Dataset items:

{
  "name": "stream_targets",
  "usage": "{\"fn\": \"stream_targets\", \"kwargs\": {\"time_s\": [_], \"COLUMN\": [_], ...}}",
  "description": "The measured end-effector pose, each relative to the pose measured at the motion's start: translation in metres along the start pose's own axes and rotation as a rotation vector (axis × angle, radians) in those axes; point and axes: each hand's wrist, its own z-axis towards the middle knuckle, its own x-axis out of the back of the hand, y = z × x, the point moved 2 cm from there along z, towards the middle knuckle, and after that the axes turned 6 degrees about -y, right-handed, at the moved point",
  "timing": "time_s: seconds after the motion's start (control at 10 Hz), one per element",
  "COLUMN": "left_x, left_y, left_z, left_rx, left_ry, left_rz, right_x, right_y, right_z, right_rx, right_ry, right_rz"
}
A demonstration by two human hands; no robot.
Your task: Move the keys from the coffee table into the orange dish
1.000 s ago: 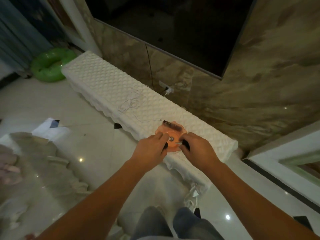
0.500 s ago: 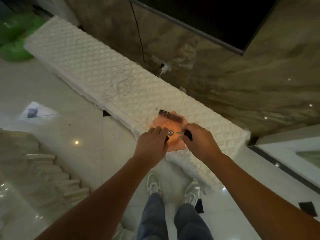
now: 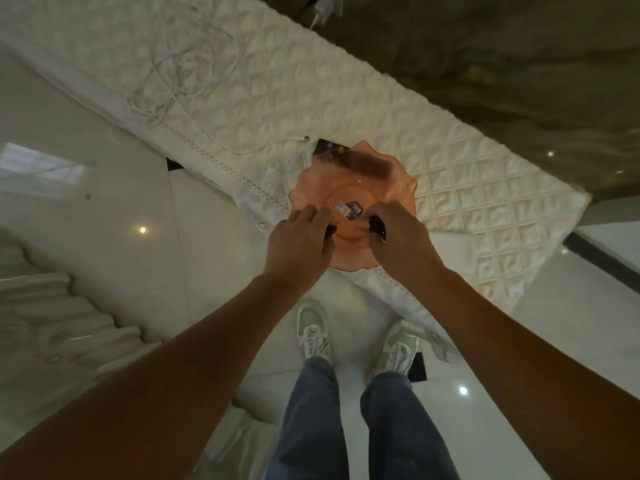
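An orange dish [image 3: 398, 181] with a wavy rim sits near the front edge of a low ledge under a white quilted cover [image 3: 467, 188]. The keys [image 3: 350, 210], a small metal bunch with a purplish tag, hang low over the dish's middle. I cannot tell whether they touch it. My left hand [image 3: 298, 240] is over the dish's left rim, fingers pinched on a black key head. Over the right rim, my right hand [image 3: 401, 237] pinches another black key head. Both hands hide the near part of the dish.
A dark flat object [image 3: 329, 147] lies under the dish's far rim. A tangle of white cable [image 3: 173, 84] rests on the cover to the left. My shoes [image 3: 313, 334] stand on the glossy floor just before the ledge. A pale frilled edge [image 3: 52, 323] shows at left.
The view has tilted down and closed in on the dish. Both hands stay over the dish with the keys between them, now slightly lower.
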Motion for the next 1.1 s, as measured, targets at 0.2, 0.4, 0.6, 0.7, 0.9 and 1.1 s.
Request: {"fn": "stream_targets", "kwargs": {"time_s": [0.2, 0.4, 0.6, 0.7, 0.9, 1.1], "left_x": [-0.025, -0.033, -0.042, -0.044, -0.044, -0.032], "left_y": [-0.007, -0.008, -0.011, -0.008, -0.001, 0.006], "left_z": [0.023, 0.032, 0.034, 0.030, 0.017, -0.001], "left_rx": [-0.030, -0.017, -0.029, -0.039, -0.048, -0.036], "left_ry": [-0.042, -0.066, -0.034, -0.041, -0.072, -0.041], "left_rz": [0.004, -0.012, 0.029, 0.045, 0.061, 0.131], "right_x": [-0.019, -0.012, -0.008, -0.013, -0.018, -0.004], "right_y": [0.008, 0.007, 0.008, 0.008, 0.011, 0.004], "right_z": [0.013, 0.023, 0.038, 0.034, 0.015, -0.006], "right_rx": [-0.052, -0.027, 0.004, 0.009, 0.027, 0.072], "right_ry": [-0.034, -0.026, -0.021, -0.029, -0.036, 0.006], "right_rz": [-0.011, -0.059, -0.223, -0.232, -0.191, -0.184]}}
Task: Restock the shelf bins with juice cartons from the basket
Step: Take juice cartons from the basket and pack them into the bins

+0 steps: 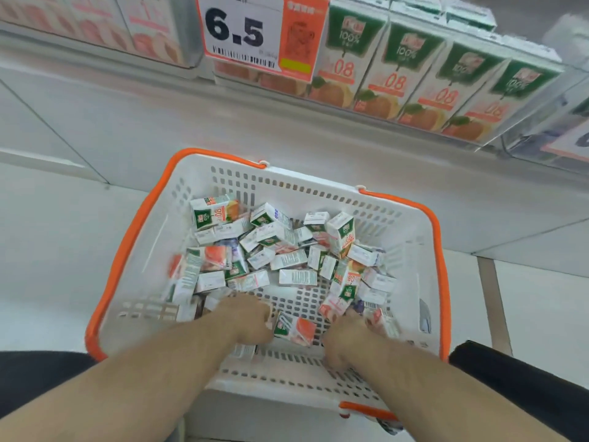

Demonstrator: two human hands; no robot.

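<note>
A white basket [318, 189] with orange handles stands on the floor, holding several small juice cartons [288, 260] in a loose pile. Both my hands reach down into its near end. My left hand [247, 317] is curled at a carton [294, 328] with a green and orange face lying between the two hands; the fingertips are hidden. My right hand [345, 338] is curled among cartons at the basket's right side, its fingers hidden under the hand. Above, a clear shelf bin [497, 137] holds a row of orange juice cartons [398, 68].
A price sign reading 6.5 [242, 30] hangs at the shelf front. Pink cartons [95, 23] fill the bin at upper left. White tiled floor [63, 250] surrounds the basket. Dark clothing [526, 384] shows at both lower corners.
</note>
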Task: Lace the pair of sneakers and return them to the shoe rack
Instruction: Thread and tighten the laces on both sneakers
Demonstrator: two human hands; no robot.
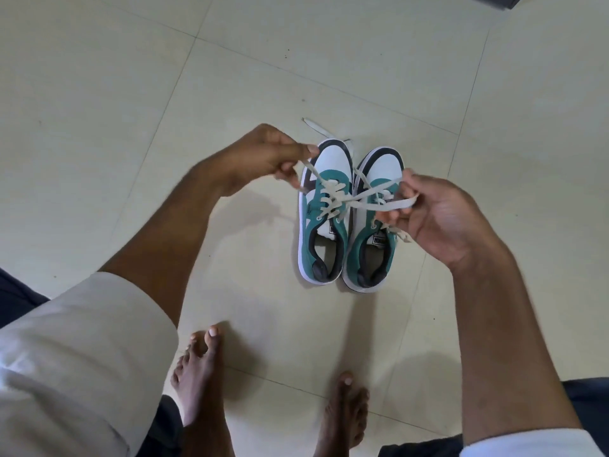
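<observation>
Here my left hand (263, 156) and right hand (438, 216) each pinch one lace end (365, 192) above two teal-and-white sneakers (324, 212); open tiled floor (131, 94) surrounds them.

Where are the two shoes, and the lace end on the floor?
left shoe (331, 156), head view, white toe.
right shoe (384, 168), head view, white toe.
loose lace end (313, 124), head view, strip on floor.
</observation>
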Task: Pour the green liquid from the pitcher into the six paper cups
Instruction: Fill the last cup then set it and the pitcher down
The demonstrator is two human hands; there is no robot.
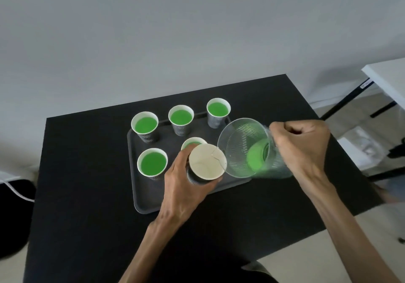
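Observation:
My right hand (300, 149) grips the handle of a clear ribbed pitcher (245, 149), tilted left with a little green liquid pooled near its bottom. Its spout rests just over the rim of an empty paper cup (207, 162), which my left hand (184, 186) holds lifted above the dark tray (144, 203). Three cups filled with green liquid stand in the tray's far row (144, 125) (181, 118) (218, 110). Another full cup (152, 164) stands at the near left. A fifth green-filled cup (192, 143) is partly hidden behind my left hand.
The tray lies on a black table (76, 173) against a pale wall. A white table with black legs (383, 79) stands to the right. A white cable (15, 191) runs over the floor at the left.

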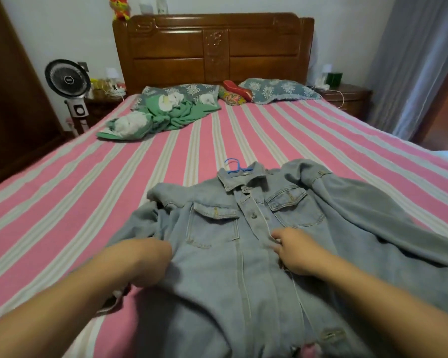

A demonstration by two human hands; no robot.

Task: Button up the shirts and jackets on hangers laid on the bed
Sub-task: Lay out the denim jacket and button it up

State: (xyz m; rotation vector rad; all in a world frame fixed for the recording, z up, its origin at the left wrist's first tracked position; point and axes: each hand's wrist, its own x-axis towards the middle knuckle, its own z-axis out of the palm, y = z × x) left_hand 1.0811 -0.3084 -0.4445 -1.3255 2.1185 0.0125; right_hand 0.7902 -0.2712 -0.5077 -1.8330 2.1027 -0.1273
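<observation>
A light-blue denim jacket (217,254) lies front-up on the pink striped bed (62,215), hung on a blue hanger (234,167) whose hook sticks out past the collar. The top two buttons look fastened; lower down the placket lies closed. My left hand (148,262) grips the jacket's left side fabric near the sleeve, fingers curled into the cloth. My right hand (295,250) pinches the placket edge at mid-chest, just below the second button. The fingertips of both hands are partly hidden by folds.
A crumpled green and white garment (150,117) lies at the far left of the bed. Two pillows (277,90) lean by the wooden headboard (212,47). A fan (67,78) stands left of the bed, and nightstands flank it.
</observation>
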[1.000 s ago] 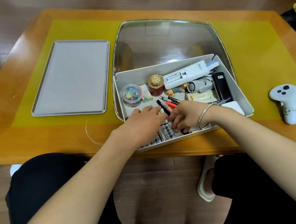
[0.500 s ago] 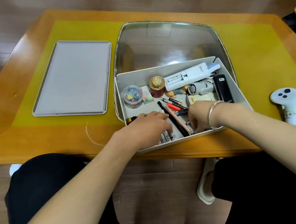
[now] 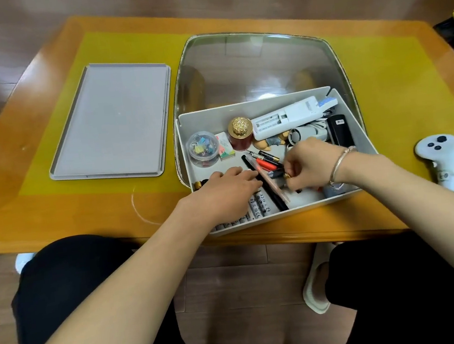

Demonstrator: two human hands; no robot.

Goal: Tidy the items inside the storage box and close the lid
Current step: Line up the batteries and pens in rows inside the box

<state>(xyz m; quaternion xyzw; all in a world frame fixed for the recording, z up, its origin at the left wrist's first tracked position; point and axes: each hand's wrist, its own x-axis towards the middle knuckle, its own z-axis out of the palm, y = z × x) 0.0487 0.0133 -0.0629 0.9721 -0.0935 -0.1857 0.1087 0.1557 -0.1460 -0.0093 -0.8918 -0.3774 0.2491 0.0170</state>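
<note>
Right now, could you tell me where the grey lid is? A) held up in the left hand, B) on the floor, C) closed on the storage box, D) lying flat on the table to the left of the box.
D: the grey lid lies flat on the table, left of the open storage box, while both hands reach inside the box.

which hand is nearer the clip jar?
Left. The left hand lies flat just in front of the clip jar, on the box's left side. The right hand is further right, past the pens.
</note>
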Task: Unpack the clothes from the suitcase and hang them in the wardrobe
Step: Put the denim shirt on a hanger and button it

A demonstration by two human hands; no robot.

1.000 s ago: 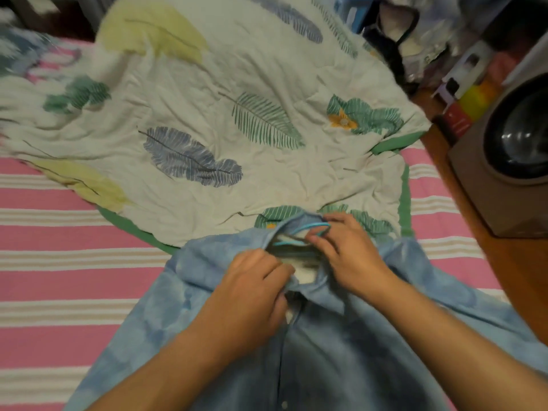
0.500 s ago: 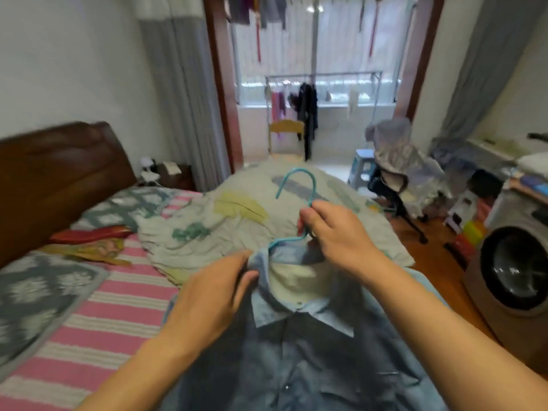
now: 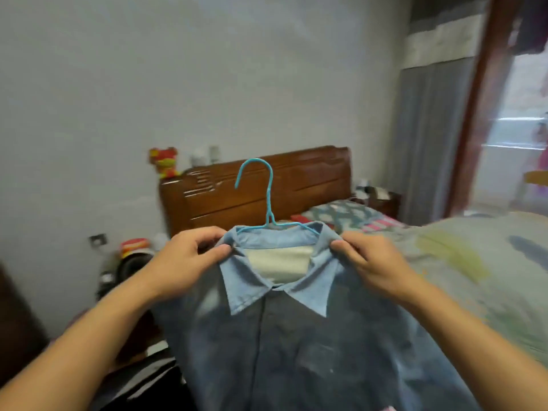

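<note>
A blue denim shirt (image 3: 296, 345) hangs upright in front of me on a thin blue wire hanger (image 3: 268, 197), whose hook sticks up above the collar. My left hand (image 3: 184, 262) pinches the shirt's left shoulder beside the collar. My right hand (image 3: 370, 262) grips the right shoulder at the collar's other side. The hanger's arms are hidden inside the shirt. Neither the suitcase nor the wardrobe is in view.
A dark wooden headboard (image 3: 296, 185) stands against the white wall behind the shirt. The bed with a leaf-print quilt (image 3: 474, 262) lies to the right. Clutter including a red and yellow toy (image 3: 164, 164) sits at the left; grey curtains (image 3: 430, 137) hang at the right.
The shirt has been lifted off the bed and held up on the hanger. My right hand left the hanger's neck for the right shoulder. The view swung left toward the headboard.
</note>
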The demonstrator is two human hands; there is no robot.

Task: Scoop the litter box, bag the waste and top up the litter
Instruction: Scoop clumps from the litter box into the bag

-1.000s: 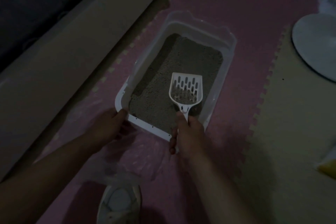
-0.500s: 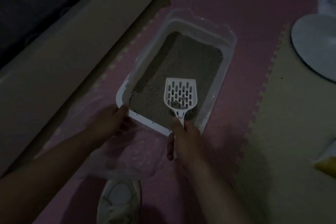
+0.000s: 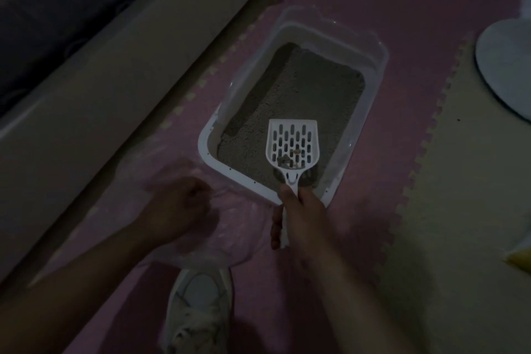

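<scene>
Gripping the handle of the slotted litter scoop (image 3: 293, 146), our right hand (image 3: 301, 215) wraps its fingers closed around it. A few clumps (image 3: 288, 159) sit in the scoop head above the near end of the litter box (image 3: 370, 89). Our left hand (image 3: 179, 210) rests curled on the clear plastic bag (image 3: 230, 227), which lies on the pink foam mat (image 3: 402, 3) beside the box; whether it grips the bag we cannot tell.

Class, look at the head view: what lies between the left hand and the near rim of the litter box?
Crumpled clear plastic bag, under the left hand and reaching the litter box rim, on the pink mat.
</scene>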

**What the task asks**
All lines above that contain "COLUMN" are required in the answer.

**Answer section**
  "usage": "{\"fn\": \"stream_targets\", \"kwargs\": {\"time_s\": [_], \"COLUMN\": [_], ...}}",
  "COLUMN": "left_x, left_y, left_z, left_rx, left_ry, left_rz, right_x, right_y, right_z, right_rx, right_ry, right_rz"

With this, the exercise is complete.